Weight Initialisation
Good weight initialisation is not optional — initialise too small and gradients vanish, too large and they explode. The functions in nn::init give you the standard schemes that the deep learning literature has converged on over the past decade.
Header: include/nn/utils/initialization.hpp
Namespace: gradientcore::nn::init
All initialisation functions write directly into a Variable's underlying Tensor data buffer using prng::randf() or prng::std_norm() from the PRNG module. They modify the tensor in-place and return nothing. They do not build autograd graph nodes — initialisation happens before training, outside the computation graph.
General Signature
All initialisation functions take a single autograd::Variable*:
void scheme_(autograd::Variable *weight);
The trailing underscore (_) follows the PyTorch convention indicating an in-place operation. The function modifies weight->data directly.
All functions print an error and return early if weight or weight->data is null.
Kaiming (He) Initialisation
Designed for ReLU-family activations. Accounts for the fact that ReLU zeroes out roughly half of all activations, which would halve the variance at each layer if not corrected.
kaiming_normal_
void kaiming_normal_(autograd::Variable *weight);
Draws weights from a normal distribution:
std = sqrt(2 / fan_in)
W ~ N(0, std²)
The sqrt(2) factor is the He correction for ReLU. fan_in is the number of input units to the layer (i.e. in_features for a Linear layer).

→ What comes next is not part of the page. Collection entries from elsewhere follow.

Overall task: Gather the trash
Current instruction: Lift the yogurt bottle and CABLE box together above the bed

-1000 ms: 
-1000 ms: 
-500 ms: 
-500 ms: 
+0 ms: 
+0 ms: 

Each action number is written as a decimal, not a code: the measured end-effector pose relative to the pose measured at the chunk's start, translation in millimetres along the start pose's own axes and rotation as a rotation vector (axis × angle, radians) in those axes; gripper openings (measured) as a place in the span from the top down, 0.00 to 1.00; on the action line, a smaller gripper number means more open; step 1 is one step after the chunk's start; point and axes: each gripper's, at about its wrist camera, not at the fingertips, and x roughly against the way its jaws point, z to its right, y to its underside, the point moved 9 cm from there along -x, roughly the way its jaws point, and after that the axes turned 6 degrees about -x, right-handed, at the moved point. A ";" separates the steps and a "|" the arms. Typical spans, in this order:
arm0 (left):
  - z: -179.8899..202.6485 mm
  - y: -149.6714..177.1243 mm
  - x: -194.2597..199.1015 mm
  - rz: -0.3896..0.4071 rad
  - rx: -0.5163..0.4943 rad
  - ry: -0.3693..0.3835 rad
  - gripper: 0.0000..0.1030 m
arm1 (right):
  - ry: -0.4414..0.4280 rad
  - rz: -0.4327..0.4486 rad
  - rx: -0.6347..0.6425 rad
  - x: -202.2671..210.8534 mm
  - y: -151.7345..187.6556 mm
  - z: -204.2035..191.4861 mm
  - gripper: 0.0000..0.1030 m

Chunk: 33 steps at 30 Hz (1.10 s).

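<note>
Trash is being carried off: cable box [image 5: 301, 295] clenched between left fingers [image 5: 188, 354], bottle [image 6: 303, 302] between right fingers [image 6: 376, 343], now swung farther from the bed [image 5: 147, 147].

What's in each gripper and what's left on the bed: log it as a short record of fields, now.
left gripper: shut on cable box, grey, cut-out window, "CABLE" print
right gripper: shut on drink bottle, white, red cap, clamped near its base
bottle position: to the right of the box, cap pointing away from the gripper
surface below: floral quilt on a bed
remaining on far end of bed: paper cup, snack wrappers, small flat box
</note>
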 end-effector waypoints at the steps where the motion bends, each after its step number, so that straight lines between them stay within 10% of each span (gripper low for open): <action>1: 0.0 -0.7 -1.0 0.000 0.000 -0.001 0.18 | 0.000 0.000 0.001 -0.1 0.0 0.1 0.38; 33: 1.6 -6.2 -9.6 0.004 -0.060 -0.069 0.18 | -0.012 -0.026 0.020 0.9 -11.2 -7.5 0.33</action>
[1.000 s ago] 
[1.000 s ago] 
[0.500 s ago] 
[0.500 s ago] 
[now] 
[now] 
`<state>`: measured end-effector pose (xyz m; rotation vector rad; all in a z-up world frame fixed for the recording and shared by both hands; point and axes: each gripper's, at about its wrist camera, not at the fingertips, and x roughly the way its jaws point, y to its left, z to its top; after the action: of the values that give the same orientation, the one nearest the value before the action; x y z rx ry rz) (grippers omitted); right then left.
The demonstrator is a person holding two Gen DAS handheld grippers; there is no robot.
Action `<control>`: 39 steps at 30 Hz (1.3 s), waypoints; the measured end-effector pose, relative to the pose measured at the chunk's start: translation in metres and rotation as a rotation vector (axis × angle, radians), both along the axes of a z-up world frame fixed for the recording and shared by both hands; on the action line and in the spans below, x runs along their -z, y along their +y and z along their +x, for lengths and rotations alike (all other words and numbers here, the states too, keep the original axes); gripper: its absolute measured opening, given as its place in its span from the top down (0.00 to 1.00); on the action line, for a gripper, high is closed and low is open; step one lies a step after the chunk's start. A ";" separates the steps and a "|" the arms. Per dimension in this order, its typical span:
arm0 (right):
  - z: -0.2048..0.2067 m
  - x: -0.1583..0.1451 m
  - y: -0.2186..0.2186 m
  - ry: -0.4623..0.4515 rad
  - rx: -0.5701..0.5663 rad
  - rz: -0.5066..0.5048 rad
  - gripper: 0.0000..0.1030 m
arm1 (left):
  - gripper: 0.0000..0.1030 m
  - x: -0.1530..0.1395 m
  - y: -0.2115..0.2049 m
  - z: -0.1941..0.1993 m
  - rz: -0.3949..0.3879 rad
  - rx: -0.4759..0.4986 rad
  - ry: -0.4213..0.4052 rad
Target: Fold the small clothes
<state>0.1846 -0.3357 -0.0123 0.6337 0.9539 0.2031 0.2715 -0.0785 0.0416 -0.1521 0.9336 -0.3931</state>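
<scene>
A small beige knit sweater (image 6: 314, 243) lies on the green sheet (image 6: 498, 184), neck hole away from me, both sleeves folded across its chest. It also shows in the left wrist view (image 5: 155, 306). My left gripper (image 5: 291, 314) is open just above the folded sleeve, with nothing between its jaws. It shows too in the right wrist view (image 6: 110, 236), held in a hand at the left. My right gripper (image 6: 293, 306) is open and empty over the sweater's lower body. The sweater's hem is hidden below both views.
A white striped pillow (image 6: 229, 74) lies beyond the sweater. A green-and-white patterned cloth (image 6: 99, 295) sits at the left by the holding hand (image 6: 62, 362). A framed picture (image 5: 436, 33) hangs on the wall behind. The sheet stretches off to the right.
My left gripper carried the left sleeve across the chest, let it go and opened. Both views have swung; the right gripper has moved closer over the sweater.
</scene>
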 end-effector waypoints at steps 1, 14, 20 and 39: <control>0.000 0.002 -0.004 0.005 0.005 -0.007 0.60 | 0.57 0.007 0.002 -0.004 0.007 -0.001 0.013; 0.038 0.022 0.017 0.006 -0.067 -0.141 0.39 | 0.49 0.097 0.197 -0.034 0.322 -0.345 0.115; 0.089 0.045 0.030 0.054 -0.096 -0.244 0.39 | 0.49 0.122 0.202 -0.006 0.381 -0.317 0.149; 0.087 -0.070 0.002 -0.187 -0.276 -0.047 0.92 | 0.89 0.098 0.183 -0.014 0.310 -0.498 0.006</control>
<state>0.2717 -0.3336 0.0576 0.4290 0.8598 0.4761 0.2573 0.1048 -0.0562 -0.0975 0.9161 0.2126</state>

This is the default initialisation for nn::Linear.
init::kaiming_normal_(layer->weight);
kaiming_uniform_
void kaiming_uniform_(autograd::Variable *weight);
Draws weights uniformly:
limit = sqrt(6 / fan_in)
W ~ Uniform(-limit, limit)
Mathematically equivalent variance to kaiming_normal_ but with bounded support. Useful when you want to guarantee no single initial weight is very large.
Xavier (Glorot) Initialisation
Designed for symmetric activations (Tanh, Sigmoid) where the gradient is approximately linear near zero. Xavier initialisation keeps variance consistent both in the forward pass and the backward pass simultaneously.
xavier_normal_
void xavier_normal_(autograd::Variable *weight);
std = sqrt(2 / (fan_in + fan_out))
W ~ N(0, std²)
fan_in and fan_out are the number of input and output units respectively. For a Linear(M, N) layer: fan_in = M, fan_out = N.
init::xavier_normal_(layer->weight);
xavier_uniform_
void xavier_uniform_(autograd::Variable *weight);
limit = sqrt(6 / (fan_in + fan_out))
W ~ Uniform(-limit, limit)
The original Glorot & Bengio (2010) formulation. Still widely used as a general-purpose default, especially with Tanh activations.
Simple Distributions
uniform_
void uniform_(autograd::Variable *weight,
float min_val = -1.0f,
float max_val = 1.0f);
Fills with values drawn uniformly from [min_val, max_val]:
W ~ Uniform(min_val, max_val)
init::uniform_(layer->weight, -0.1f, 0.1f);
normal_
void normal_(autograd::Variable *weight,
float mean = 0.0f,
float std = 1.0f);
Fills with values drawn from a normal distribution:
W ~ N(mean, std²)
Uses the Box-Muller transform via prng::std_norm(), scaled and shifted.
init::normal_(layer->weight, 0.0f, 0.02f); // typical for small init
Constant Initialisation
constant_
void constant_(autograd::Variable *weight, float value = 0.0f);
Sets every element to value.
init::constant_(layer->bias, 0.1f); // small positive bias for ReLU
zeros_
inline void zeros_(autograd::Variable *weight) {
constant_(weight, 0.0f);
}
Sets all elements to zero. Used for bias initialisation (zero bias is the standard default).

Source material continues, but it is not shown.